Your task → In the records below, take the line with "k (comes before" and all lines after it, and copy them exactly, pictures excluded.

Listed entries →
──────────────────────────────

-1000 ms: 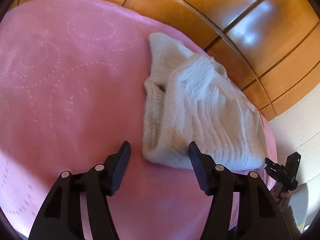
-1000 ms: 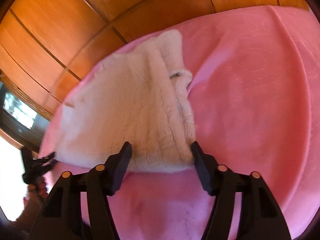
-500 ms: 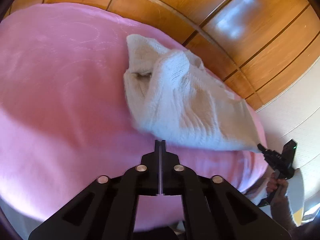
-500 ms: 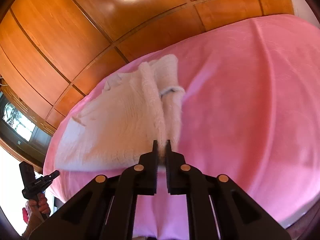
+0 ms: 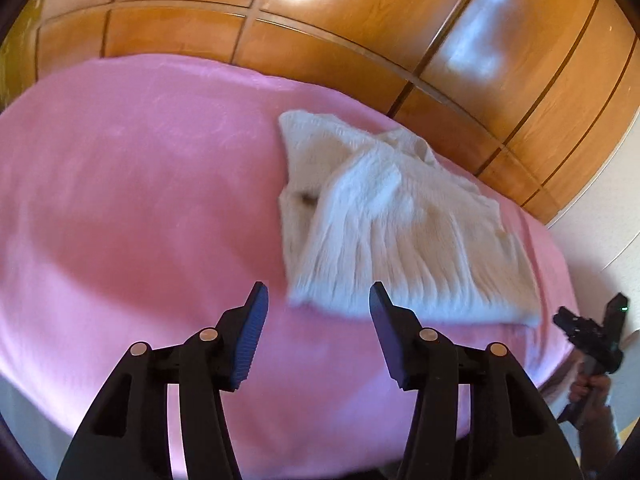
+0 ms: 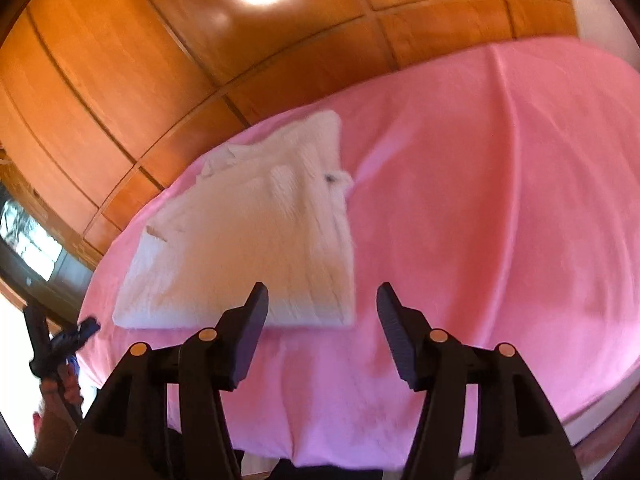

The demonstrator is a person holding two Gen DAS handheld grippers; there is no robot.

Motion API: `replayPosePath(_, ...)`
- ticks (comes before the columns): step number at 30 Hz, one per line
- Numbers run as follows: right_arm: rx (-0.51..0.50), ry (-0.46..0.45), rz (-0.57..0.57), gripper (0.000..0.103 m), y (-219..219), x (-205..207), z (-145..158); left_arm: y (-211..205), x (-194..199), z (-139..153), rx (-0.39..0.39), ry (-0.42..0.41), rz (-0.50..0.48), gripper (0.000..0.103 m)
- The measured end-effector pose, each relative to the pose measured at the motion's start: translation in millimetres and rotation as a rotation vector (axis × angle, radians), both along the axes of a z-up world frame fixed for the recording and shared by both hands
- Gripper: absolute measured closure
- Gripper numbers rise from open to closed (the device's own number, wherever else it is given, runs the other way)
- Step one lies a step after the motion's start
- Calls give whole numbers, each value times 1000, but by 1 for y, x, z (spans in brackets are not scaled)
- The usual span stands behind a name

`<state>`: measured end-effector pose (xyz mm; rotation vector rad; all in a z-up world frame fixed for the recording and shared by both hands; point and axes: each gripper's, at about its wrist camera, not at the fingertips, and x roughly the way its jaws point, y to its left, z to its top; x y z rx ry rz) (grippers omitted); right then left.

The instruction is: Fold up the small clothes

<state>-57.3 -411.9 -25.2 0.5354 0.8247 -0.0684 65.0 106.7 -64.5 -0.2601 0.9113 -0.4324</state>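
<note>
A small white knitted sweater point(image 5: 400, 224) lies folded on the pink blanket point(image 5: 140, 200). It also shows in the right wrist view point(image 6: 256, 248). My left gripper point(image 5: 318, 300) is open and empty, just short of the sweater's near left corner. My right gripper point(image 6: 322, 300) is open and empty, just short of the sweater's near right corner. The other gripper shows at each view's edge: the right one point(image 5: 592, 332) and the left one point(image 6: 60, 344), each held in a hand.
The pink blanket point(image 6: 500, 200) covers a bed. Orange wooden wardrobe doors point(image 5: 360, 20) stand behind it. A white wall point(image 5: 600, 240) is at the right and a dark window frame point(image 6: 32, 248) at the left.
Half a second ago both grippers were shut and lifting the sweater's near edge. Now both are open and pulled back, and the sweater lies released on the blanket.
</note>
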Motion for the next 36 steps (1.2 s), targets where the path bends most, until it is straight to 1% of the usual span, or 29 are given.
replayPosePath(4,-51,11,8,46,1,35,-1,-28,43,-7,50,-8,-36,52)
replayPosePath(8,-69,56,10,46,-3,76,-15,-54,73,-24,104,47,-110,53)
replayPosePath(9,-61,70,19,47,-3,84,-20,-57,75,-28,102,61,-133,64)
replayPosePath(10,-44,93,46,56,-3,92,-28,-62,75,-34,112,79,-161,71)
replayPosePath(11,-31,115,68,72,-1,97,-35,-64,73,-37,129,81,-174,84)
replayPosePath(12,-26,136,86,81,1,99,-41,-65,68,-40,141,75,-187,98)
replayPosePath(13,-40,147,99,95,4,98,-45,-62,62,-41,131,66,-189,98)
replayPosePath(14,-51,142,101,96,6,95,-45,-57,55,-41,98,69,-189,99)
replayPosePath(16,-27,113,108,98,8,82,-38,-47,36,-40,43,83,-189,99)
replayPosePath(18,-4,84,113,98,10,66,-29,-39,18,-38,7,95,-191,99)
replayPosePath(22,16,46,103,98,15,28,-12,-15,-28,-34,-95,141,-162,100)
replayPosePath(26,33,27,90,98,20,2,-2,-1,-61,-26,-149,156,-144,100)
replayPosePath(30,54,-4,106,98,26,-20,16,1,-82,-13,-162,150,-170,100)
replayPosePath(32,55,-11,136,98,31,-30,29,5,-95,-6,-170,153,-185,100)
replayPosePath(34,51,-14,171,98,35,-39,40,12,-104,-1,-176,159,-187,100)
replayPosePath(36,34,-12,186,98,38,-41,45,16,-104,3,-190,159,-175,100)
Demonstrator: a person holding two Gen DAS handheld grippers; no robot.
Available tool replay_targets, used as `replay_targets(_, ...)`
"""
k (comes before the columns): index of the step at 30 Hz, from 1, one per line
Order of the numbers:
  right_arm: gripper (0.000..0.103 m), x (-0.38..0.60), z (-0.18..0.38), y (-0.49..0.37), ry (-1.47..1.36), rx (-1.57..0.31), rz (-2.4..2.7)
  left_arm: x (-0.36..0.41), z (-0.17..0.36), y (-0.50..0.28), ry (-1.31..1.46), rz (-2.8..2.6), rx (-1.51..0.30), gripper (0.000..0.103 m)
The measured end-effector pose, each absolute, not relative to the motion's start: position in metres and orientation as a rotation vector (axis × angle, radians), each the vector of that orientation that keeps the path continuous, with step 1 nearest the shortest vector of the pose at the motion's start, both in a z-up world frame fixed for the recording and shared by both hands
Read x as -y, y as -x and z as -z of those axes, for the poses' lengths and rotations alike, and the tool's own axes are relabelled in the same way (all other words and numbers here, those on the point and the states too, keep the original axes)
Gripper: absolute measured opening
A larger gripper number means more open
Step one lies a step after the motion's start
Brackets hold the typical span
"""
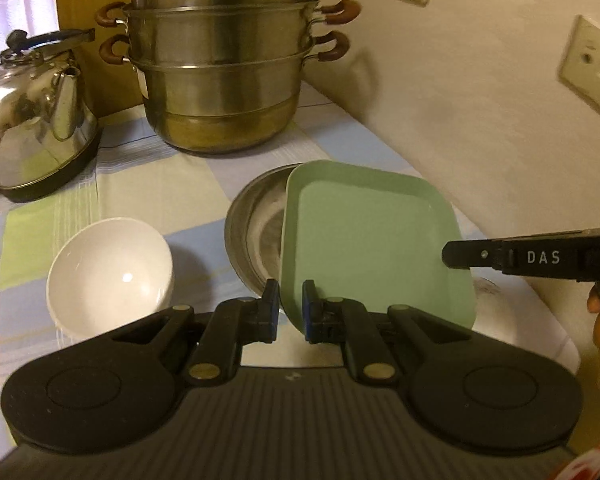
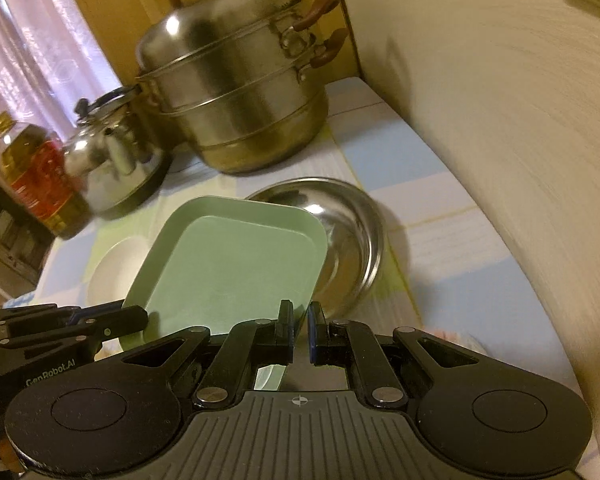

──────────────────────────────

Solution for this exercise →
k (comes before the columns): index of the step at 30 Hz, from 1, one per line
Order of the numbers:
  right_arm: gripper (0.000..0.103 m), x (-0.38..0.60), z (-0.18..0.38), y (-0.49..0.37), ry (-1.47..1.36), rx (-1.57..0.31), rz (-2.4..2.7)
  left_arm: x (-0.36..0.41), z (-0.17..0.36), y (-0.50..0.28), ry (-1.31..1.46), rz (-2.8..2.6), rx (-1.51..0.30), gripper (0.000..0.103 m)
The measured end-effector pose, each absolute, not relative to the motion's start: position in metres and orientation as a rotation vector (axis × angle, radians), each the vector of that orientation that keeps the path continuous, with step 1 nearest the shortest vector of the pose at the motion's start, both in a z-up world frame fixed for the recording and shared by both hands
Read x as -y, y as -x and z as -z of those axes, for the poses' lengths and rotations alike, and the tool's own axes are relabelled in the same way (all other words and numbers here, those on the point and the states too, keep the original axes)
Gripper: absolute measured opening
A larger gripper number means more open
Step one lies a step after the motion's start
Brackets hold the typical span
"""

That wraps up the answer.